= WHAT TO PRODUCE =
Copying nothing before it, reproduce the line that holds "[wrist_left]" and every line after it in the data, exactly.

= DATA SECTION =

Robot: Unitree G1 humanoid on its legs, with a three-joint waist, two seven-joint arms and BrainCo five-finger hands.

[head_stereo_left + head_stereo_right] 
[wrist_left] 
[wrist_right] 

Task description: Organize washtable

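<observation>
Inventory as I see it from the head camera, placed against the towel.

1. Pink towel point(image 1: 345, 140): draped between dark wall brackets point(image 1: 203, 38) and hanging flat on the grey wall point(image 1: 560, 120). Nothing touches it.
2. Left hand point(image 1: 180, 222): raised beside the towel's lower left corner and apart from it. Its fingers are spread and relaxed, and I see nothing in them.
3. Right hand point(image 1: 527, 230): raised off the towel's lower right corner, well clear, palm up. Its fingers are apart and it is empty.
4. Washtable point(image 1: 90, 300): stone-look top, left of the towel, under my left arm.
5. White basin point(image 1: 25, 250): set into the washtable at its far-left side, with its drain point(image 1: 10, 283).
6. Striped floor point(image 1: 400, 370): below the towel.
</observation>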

= EXPECTED OUTPUT =
[wrist_left] 
[wrist_right] 

Task description: Organize washtable

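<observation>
Inventory as I see it from the head camera, placed against the towel.

1. Pink towel point(image 1: 345, 140): draped between dark wall brackets point(image 1: 203, 38) and hanging flat on the grey wall point(image 1: 560, 120). Nothing touches it.
2. Left hand point(image 1: 180, 222): raised beside the towel's lower left corner and apart from it. Its fingers are spread and relaxed, and I see nothing in them.
3. Right hand point(image 1: 527, 230): raised off the towel's lower right corner, well clear, palm up. Its fingers are apart and it is empty.
4. Washtable point(image 1: 90, 300): stone-look top, left of the towel, under my left arm.
5. White basin point(image 1: 25, 250): set into the washtable at its far-left side, with its drain point(image 1: 10, 283).
6. Striped floor point(image 1: 400, 370): below the towel.
</observation>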

There is nothing more to the output.